In a few minutes after he had concluded his short but earnest prayer, Agnes returned to let him know that her mamma was better and would presently come in to sit with Jane, whom she could not permit, she said, to regain out of her sight. Jane had been silent for some time, but the extreme brilliancy of her eyes and the energy of her excitement were too obvious to permit any expectation of immediate improvement.

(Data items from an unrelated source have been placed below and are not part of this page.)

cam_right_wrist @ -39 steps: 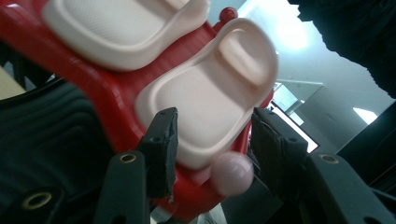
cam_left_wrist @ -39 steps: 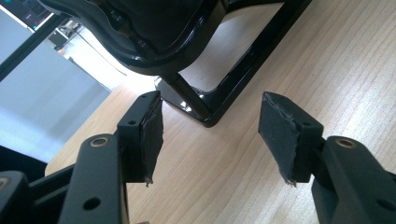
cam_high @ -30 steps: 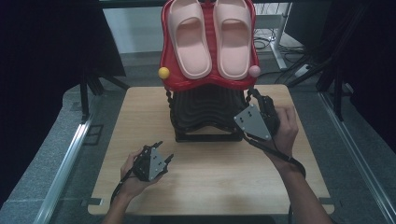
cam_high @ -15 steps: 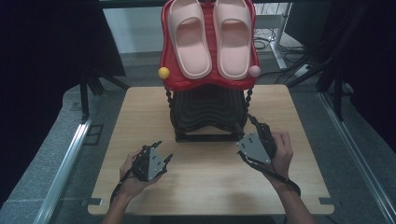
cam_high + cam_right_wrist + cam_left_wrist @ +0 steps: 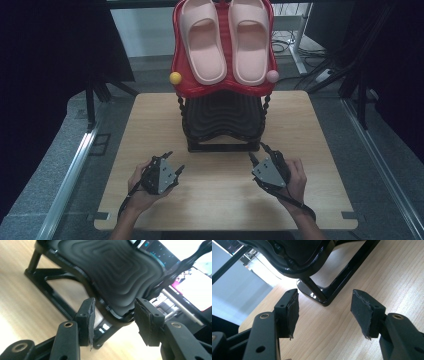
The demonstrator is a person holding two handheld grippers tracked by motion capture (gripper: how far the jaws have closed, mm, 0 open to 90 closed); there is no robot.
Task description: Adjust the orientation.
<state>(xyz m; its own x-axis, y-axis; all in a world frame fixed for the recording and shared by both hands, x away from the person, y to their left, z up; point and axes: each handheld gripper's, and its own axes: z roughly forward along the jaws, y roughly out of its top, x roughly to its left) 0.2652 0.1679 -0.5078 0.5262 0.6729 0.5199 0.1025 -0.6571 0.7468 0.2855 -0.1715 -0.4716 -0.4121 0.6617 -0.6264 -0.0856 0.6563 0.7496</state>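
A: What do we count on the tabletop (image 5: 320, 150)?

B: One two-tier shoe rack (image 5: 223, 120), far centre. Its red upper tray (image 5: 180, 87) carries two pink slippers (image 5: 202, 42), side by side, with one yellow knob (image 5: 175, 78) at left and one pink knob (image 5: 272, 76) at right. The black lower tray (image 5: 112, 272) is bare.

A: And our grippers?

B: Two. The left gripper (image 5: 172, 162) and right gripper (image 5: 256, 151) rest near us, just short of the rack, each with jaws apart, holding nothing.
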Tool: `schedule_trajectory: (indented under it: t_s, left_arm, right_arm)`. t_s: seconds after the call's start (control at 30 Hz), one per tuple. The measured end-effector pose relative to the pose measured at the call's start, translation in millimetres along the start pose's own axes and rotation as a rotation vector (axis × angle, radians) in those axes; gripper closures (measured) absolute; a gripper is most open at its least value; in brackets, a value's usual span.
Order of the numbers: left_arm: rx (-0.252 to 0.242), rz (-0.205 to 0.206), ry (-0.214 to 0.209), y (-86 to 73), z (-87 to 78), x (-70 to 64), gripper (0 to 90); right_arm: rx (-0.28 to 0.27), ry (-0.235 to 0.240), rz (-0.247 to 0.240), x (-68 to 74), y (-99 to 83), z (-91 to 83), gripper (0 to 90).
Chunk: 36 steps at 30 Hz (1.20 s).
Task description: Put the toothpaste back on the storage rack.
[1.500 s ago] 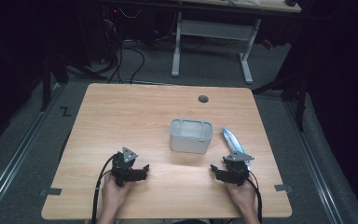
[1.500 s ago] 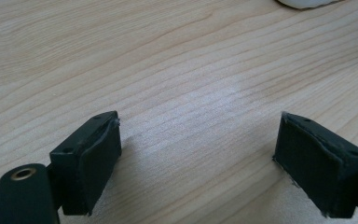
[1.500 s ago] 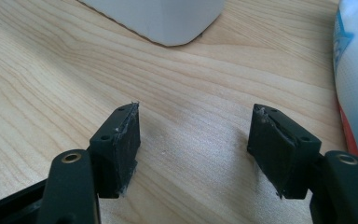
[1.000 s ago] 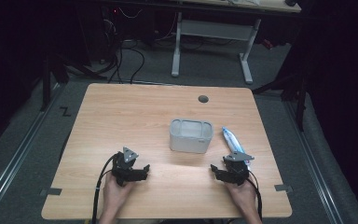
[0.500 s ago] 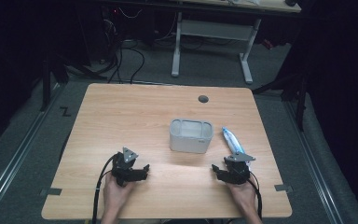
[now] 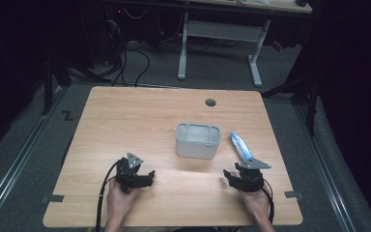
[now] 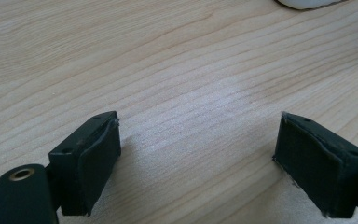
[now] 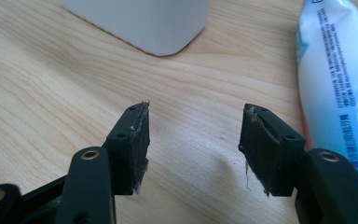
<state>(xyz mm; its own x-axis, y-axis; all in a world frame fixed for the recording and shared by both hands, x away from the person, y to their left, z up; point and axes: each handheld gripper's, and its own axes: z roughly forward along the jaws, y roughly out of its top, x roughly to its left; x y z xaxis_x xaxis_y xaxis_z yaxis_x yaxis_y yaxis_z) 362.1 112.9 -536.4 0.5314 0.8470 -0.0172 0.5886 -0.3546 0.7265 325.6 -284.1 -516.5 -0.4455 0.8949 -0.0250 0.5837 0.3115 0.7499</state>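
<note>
Right gripper point(image 6: 242, 176) seen nudged slightly right/back versus half second ago, jaws spread, nothing held. Tube point(image 6: 240, 146) lying just beside it, right of grey container point(image 6: 198, 140), apart from it. Left gripper point(image 6: 136, 176) parked wide open on bare table point(image 6: 125, 121), unchanged. Approach on tube probably being lined up; shift barely resolvable from high view

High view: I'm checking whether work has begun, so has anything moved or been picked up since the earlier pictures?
Nothing visibly changed. The left gripper and right gripper rest near the table's near edge, jaws open and empty. The box and the tube lie where they were.
</note>
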Motion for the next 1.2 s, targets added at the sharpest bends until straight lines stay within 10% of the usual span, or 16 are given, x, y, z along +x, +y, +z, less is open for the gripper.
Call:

When her mother and Maria returned, accompanied also by William, she took no note whatsoever of them, nor indeed did she appear to have an eye for anything external to her own deep but unsettled misery. Time after time they spoke to her as before, each earnestly hoping that some favorite expression or familiar tone of voice might impinge, however slightly, upon her reason, or touch some chord of her affections. These tender devices of their love, however, all failed; no corresponding emotion was awakened, and they resolved, without loss of time, to see what course of treatment medical advice recommend them to pursue on her behalf. Accordingly William proceeded with a heavy heart to call in the aid of a gentleman who can bear full testimony to the accuracy of our narrative—we allude to that able and eminent practitioner, Doctor M’Cormick of. Belfast, whose powers, of philosophical analysis, and patient investigation are surpassed only by the success of the masterly skill with which he applies them. The moment he left the room for this purpose, Jane spoke.